|Year : 2015 | Volume
| Issue : 3 | Page : 66-68
Sweet's syndrome exhibiting the Koebner phenomenon at the site of dermatofibroma
Belkiz Uyar1, Oya Nermin Sivrikoz2, Ayse Gökduman3, Handan Saçar1
1 Department of Dermatology, Sifa University, Faculty of Medicine, Izmir, Turkey
2 Department of Pathology, Sifa University, Faculty of Medicine, Izmir, Turkey
3 Department of Biochemistry, Sifa University, Faculty of Medicine, Izmir, Turkey
|Date of Web Publication||8-Oct-2015|
Dr. Belkiz Uyar
Department of Dermatology, Sifa University, 172/2 Fevzipaşa Bulvarı Basmane, Izmir-35240
Source of Support: None, Conflict of Interest: None
Sweet's syndrome (SS), also known as acute febrile neutrophilic dermatosis, is characterized by fever, neutrophilia, and inflammatory skin lesions. SS can be associated with several conditions, such as infections, malignancy, autoimmune disease, vaccination, pregnancy, and drug exposure. We present a woman with SS; skin lesions developed at the site of dermatofibroma and scratched area. To the best of our knowledge, this is the first case of SS developed at the site of dermatofibroma.

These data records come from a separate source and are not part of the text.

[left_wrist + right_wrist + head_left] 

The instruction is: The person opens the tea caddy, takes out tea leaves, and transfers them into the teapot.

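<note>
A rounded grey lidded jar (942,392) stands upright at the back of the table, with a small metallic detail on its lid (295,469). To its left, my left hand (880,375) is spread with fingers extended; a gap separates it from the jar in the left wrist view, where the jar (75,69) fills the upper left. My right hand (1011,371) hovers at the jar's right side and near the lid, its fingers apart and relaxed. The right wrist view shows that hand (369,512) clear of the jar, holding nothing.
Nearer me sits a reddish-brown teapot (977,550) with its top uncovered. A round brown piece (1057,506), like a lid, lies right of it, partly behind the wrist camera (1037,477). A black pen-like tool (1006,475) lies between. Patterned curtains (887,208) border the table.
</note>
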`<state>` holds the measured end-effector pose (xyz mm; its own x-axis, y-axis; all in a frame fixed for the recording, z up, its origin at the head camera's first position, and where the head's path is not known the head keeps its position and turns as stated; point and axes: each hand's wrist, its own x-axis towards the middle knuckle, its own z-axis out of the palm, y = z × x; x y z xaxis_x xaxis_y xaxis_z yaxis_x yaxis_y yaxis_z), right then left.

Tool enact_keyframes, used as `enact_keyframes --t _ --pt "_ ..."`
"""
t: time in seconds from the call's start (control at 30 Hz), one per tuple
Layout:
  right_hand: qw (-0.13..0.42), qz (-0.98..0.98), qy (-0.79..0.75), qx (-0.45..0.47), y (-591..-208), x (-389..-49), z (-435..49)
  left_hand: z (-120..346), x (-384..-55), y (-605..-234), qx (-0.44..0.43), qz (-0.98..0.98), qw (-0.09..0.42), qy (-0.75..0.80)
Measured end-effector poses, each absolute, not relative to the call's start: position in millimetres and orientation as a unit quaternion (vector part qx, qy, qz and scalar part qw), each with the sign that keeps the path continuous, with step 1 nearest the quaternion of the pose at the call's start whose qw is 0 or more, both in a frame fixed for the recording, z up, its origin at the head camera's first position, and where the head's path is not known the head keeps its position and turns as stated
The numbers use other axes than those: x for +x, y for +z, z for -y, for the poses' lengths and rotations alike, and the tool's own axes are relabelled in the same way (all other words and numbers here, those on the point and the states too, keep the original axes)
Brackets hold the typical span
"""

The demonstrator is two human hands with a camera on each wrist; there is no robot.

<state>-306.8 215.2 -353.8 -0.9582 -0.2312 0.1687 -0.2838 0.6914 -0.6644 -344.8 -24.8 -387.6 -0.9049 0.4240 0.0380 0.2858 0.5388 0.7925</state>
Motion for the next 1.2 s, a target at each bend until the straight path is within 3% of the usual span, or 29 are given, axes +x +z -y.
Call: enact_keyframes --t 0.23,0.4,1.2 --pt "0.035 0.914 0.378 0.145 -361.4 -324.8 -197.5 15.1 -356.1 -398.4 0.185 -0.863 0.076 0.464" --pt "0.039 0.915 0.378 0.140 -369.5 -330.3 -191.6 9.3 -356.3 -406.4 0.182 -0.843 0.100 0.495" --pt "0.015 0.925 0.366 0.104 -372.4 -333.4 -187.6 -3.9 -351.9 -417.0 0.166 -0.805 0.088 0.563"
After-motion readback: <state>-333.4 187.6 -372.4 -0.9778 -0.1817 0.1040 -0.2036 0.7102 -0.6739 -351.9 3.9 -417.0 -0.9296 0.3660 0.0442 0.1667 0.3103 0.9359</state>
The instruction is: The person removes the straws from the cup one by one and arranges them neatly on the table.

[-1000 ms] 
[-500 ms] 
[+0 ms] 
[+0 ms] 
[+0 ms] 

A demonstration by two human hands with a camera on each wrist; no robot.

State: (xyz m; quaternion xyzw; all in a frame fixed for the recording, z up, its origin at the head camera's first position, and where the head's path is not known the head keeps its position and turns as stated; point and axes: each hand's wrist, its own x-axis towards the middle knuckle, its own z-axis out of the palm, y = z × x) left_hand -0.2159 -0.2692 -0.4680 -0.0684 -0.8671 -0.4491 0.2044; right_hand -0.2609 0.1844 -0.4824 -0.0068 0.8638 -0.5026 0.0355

Keywords: Acute febrile neutrophilic dermatosis, dermatofibroma, Koebner phenomenon, Sweet′s syndrome
|How to cite this article:|
Uyar B, Sivrikoz ON, Gökduman A, Saçar H. Sweet's syndrome exhibiting the Koebner phenomenon at the site of dermatofibroma. Sifa Med J 2015;2:66-8
|How to cite this URL:|
Uyar B, Sivrikoz ON, Gökduman A, Saçar H. Sweet's syndrome exhibiting the Koebner phenomenon at the site of dermatofibroma. Sifa Med J [serial online] 2015 [cited 2020 Apr 4];2:66-8. Available from: http://www.imjsu.org/text.asp?2015/2/3/66/166864
| Introduction|| |
Sweet's syndrome (SS) was first described as an acute febrile neutrophilic dermatosis by Sweet in 1964.  Patients with SS have presented many associated findings. In a few patients, the Koebner phenomenon has been reported associated with SS, related to sun exposure, thermal injury, chemical irritation, radiotherapy, and previous skin trauma. 
The Koebner phenomenon was first described in psoriatic skin by Koebner in 1876.  This phenomenon has since been reported in various diseases, including vitiligo, lichen planus, sarcoidosis, autoimmune blistering dermatoses, discoid lupus erythematosus, systemic lupus erythematosus, systemic sclerosis, dermatomyositis, and pyoderma gangrenosum.
We report a woman with SS exhibiting the Koebner phenomenon at the site of dermatofibroma. In this paper, we also review the literature on the Koebner phenomenon in SS.
| Case Report|| |
A 67-year-old woman was admitted to our hospital due to fever, diarrhea, and skin rash lasting for 4 days. On examination, she had fever of 38.5°C. Dermatologic examination revealed purplish-red, infiltrated, 2-cm diameter plaque that had developed over old skin lesions on the left upper arm [Figure 1]; a linear red plaque scattered over the right arm [Figure 2]; and a purplish-red, tender papulonodular rashes on the fingertips.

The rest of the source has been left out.